Skip to main content

PDF to John

#!/usr/bin/env python3

# This software is Copyright (c) 2023 Benjamin Dornel <[email protected]>
# and it is hereby released to the general public under the following terms:
# Redistribution and use in source and binary forms, with or without
# modification, are permitted.


import argparse
import logging

try:
    from pyhanko.pdf_utils.misc import PdfReadError
    from pyhanko.pdf_utils.reader import PdfFileReader
except ImportError:
    print("pyhanko is missing, run 'pip install --user pyhanko==0.20.1' to install it!")
    exit(1)

logger = logging.getLogger(__name__)


class SecurityRevision:
    """Represents Standard Security Handler Revisions
    and the corresponding key length for the /O and /U entries

    In Revision 5, the /O and /U entries were extended to 48 bytes,
    with three logical parts -- a 32 byte verification hash,
    an 8 byte validation salt, and an 8 byte key salt."""

    revisions = {
        2: 32,  # RC4_BASIC
        3: 32,  # RC4_EXTENDED
        4: 32,  # RC4_OR_AES128
        5: 48,  # AES_R5_256
        6: 48,  # AES_256
    }

    @classmethod
    def get_key_length(cls, revision):
        """
        Get the key length for a given revision,
        defaults to 48 if no revision is specified.
        """
        return cls.revisions.get(revision, 48)


class PdfHashExtractor:
    """
    Extracts hash and encryption information from a PDF file

    Attributes:
    - `file_name`: PDF file path.
    - `strict`: Boolean that controls whether an error is raised, if a PDF
        has problems e.g. Multiple definitions in encryption dictionary
        for a specific key. Defaults to `False`.
    - `algorithm`: Encryption algorithm used by the standard security handler
    - `length`: The length of the encryption key, in bits. Defaults to 40.
    - `permissions`: User access permissions
    - `revision`: Revision of the standard security handler
    """

    def __init__(self, file_name: str, strict: bool = False):
        self.file_name = file_name

        with open(file_name, "rb") as doc:
            self.pdf = PdfFileReader(doc, strict=strict)
            self.encrypt_dict = self.pdf._get_encryption_params()
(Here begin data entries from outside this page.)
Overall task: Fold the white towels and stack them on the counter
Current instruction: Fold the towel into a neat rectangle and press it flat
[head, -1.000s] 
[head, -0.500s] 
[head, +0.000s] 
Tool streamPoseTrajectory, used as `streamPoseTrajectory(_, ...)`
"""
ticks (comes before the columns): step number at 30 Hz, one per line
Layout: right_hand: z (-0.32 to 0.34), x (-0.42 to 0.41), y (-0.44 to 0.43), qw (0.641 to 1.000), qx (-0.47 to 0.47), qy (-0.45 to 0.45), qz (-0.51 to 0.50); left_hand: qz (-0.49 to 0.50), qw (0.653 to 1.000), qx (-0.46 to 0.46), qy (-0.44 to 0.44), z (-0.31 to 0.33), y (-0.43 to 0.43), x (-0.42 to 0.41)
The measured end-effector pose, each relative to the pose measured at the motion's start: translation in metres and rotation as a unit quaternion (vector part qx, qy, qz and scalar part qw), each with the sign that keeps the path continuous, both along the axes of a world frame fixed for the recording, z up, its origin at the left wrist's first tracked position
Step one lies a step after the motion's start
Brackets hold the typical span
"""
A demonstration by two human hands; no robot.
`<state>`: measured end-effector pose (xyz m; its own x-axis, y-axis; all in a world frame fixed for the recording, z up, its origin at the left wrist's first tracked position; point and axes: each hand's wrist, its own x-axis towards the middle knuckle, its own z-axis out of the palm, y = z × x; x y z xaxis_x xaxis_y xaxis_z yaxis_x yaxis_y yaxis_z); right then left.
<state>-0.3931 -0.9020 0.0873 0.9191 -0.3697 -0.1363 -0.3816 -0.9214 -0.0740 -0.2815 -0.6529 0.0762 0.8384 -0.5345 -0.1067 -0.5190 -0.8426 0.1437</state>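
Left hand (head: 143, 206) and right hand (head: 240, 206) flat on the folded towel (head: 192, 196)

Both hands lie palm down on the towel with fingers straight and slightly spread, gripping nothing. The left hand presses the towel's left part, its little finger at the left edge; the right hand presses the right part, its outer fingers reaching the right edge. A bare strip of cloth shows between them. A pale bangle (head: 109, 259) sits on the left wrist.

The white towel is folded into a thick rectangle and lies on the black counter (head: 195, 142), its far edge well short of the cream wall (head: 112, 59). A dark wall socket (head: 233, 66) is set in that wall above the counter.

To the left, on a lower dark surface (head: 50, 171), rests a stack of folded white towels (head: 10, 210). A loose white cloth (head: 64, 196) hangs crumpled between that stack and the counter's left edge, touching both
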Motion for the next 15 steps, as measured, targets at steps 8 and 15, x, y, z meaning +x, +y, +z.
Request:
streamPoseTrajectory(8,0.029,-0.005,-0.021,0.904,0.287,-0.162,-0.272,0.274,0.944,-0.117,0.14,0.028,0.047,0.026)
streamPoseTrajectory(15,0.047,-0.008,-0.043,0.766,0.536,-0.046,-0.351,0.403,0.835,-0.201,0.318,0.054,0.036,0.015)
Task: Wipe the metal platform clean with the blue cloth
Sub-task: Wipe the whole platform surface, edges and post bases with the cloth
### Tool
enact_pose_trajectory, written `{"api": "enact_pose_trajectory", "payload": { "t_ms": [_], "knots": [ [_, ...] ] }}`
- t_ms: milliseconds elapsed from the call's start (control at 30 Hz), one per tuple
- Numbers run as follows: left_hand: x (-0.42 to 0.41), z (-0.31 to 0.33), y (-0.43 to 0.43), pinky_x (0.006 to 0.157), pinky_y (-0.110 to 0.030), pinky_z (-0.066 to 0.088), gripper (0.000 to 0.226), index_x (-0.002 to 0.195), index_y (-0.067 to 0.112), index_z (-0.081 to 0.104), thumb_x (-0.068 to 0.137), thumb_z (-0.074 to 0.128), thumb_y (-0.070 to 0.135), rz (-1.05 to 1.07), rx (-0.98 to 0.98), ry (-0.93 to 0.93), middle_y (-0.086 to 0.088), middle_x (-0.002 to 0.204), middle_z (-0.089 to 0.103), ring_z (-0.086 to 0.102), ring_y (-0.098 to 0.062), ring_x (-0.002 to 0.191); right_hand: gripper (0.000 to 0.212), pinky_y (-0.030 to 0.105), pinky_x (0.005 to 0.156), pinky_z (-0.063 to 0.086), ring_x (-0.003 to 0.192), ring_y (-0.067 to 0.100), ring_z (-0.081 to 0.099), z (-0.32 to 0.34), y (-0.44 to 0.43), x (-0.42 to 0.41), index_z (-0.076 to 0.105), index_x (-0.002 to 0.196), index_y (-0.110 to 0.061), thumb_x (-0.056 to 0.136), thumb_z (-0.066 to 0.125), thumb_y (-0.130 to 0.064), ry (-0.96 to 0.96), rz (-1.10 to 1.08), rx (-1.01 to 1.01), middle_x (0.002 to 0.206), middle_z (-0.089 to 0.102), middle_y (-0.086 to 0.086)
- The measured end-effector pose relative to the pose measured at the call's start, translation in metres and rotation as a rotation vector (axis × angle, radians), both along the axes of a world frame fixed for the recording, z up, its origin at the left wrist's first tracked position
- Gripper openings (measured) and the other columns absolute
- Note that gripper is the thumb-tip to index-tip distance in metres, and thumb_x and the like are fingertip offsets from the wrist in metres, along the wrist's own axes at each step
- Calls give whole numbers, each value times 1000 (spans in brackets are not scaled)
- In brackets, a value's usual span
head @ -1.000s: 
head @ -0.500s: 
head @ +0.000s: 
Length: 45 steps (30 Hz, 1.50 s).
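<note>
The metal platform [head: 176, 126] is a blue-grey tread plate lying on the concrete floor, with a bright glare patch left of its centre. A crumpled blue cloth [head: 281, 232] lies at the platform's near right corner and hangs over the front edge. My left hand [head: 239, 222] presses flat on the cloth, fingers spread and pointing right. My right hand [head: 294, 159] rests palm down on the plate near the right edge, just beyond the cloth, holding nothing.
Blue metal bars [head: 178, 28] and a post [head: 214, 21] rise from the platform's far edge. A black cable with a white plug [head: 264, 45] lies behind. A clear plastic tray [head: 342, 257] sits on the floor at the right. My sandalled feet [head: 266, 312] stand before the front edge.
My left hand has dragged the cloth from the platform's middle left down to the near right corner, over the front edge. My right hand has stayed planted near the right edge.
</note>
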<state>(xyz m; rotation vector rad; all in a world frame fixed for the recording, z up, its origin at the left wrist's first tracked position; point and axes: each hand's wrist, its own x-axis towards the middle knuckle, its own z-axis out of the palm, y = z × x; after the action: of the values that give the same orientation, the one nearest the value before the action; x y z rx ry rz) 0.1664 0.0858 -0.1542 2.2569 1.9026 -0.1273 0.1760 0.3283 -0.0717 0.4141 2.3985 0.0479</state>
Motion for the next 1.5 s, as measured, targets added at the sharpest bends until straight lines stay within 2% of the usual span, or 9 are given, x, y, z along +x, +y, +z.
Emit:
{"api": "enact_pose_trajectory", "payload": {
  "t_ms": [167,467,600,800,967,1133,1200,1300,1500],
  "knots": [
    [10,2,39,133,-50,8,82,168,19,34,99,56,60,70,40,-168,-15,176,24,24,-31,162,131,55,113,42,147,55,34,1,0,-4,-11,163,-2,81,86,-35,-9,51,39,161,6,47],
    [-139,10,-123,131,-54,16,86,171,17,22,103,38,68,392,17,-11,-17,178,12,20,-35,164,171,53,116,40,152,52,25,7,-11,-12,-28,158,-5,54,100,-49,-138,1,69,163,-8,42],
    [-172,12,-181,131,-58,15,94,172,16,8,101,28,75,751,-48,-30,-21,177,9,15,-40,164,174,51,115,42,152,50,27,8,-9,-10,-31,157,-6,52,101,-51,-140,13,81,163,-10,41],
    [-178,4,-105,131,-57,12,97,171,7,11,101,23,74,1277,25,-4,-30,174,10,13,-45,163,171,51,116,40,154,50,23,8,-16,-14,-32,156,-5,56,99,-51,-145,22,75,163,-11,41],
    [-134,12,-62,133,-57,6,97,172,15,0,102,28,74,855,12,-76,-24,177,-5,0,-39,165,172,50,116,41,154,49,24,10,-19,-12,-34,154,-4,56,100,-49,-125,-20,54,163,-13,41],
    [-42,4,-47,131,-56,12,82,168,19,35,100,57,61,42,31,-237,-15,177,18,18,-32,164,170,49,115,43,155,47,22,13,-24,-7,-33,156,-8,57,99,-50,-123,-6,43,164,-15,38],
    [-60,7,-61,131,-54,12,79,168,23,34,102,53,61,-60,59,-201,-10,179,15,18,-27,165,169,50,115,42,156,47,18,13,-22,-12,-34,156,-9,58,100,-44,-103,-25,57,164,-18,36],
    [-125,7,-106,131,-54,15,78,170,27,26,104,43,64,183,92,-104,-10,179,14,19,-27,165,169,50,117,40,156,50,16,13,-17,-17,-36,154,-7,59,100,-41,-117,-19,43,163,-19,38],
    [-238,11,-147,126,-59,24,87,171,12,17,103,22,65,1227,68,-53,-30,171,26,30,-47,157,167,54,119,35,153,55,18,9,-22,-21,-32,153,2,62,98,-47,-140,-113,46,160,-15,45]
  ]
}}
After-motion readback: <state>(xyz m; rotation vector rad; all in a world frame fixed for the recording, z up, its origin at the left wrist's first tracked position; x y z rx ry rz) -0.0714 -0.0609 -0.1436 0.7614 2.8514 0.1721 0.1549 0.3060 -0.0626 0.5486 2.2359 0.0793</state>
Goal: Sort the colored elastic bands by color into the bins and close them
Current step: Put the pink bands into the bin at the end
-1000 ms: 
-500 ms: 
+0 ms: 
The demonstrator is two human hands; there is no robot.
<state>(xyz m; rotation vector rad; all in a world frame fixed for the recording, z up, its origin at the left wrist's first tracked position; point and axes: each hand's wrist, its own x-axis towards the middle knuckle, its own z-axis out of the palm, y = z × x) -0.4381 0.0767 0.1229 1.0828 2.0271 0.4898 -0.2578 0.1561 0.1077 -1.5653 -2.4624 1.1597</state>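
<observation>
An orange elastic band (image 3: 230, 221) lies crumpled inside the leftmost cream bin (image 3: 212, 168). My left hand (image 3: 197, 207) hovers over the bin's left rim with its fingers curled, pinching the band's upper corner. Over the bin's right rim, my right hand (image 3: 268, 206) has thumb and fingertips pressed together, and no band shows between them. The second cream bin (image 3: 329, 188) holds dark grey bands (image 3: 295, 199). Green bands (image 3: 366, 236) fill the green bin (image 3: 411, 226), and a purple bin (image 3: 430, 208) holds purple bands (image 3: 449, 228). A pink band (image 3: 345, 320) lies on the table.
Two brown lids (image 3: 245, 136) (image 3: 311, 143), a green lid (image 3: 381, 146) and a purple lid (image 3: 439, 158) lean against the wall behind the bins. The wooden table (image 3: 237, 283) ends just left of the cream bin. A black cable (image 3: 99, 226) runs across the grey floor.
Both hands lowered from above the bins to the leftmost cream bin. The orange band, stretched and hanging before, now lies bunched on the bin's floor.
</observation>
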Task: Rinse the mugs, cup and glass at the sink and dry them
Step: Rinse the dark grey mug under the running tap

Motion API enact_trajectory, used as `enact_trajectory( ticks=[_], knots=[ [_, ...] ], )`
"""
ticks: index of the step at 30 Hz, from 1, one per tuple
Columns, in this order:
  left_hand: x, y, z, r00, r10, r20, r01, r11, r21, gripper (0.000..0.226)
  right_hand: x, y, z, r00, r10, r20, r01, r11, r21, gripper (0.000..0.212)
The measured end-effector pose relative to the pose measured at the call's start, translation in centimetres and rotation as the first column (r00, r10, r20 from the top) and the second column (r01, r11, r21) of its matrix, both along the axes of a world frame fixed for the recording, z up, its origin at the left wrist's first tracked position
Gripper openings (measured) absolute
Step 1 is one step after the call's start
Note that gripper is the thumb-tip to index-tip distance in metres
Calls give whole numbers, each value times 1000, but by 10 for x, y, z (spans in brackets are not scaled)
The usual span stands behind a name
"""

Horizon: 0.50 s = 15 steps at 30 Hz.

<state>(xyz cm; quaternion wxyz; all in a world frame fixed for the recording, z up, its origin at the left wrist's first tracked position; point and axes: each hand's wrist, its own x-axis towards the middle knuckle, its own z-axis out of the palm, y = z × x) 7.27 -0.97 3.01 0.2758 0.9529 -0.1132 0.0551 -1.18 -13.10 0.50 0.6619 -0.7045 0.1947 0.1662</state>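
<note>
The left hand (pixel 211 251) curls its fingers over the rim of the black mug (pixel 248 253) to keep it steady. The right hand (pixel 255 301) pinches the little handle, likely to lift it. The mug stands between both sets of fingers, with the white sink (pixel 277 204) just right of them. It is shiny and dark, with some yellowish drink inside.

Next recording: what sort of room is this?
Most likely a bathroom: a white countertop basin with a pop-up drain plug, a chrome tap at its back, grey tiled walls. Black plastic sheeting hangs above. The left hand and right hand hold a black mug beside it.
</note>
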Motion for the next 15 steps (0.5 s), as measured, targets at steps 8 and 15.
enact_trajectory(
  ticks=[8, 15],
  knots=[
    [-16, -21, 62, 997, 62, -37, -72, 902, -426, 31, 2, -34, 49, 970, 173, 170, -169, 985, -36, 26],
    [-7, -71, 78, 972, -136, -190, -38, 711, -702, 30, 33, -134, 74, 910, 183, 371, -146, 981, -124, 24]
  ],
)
            if not self.encrypt_dict:
                raise RuntimeError("File not encrypted")

            self.algorithm: int = self.encrypt_dict.get("/V")
            self.length: int = self.encrypt_dict.get("/Length", 40)
            self.permissions: int = self.encrypt_dict["/P"]
            self.revision: int = self.encrypt_dict["/R"]

    @property
    def document_id(self) -> bytes:
        return self.pdf.document_id[0]

    @property
    def encrypt_metadata(self) -> str:
        """
        Get a string representation of whether metadata is encrypted.

        Returns "1" if metadata is encrypted, "0" otherwise.
        """
        return str(int(self.pdf.security_handler.encrypt_metadata))

    def parse(self) -> str:
        """
        Parse PDF encryption information into a formatted string for John
        """
        passwords = self.get_passwords()
        fields = [
            f"$pdf${self.algorithm}",
            self.revision,
            self.length,
            self.permissions,
            self.encrypt_metadata,
            len(self.document_id),
            self.document_id.hex(),
            passwords,
        ]
        return "*".join(map(str, fields))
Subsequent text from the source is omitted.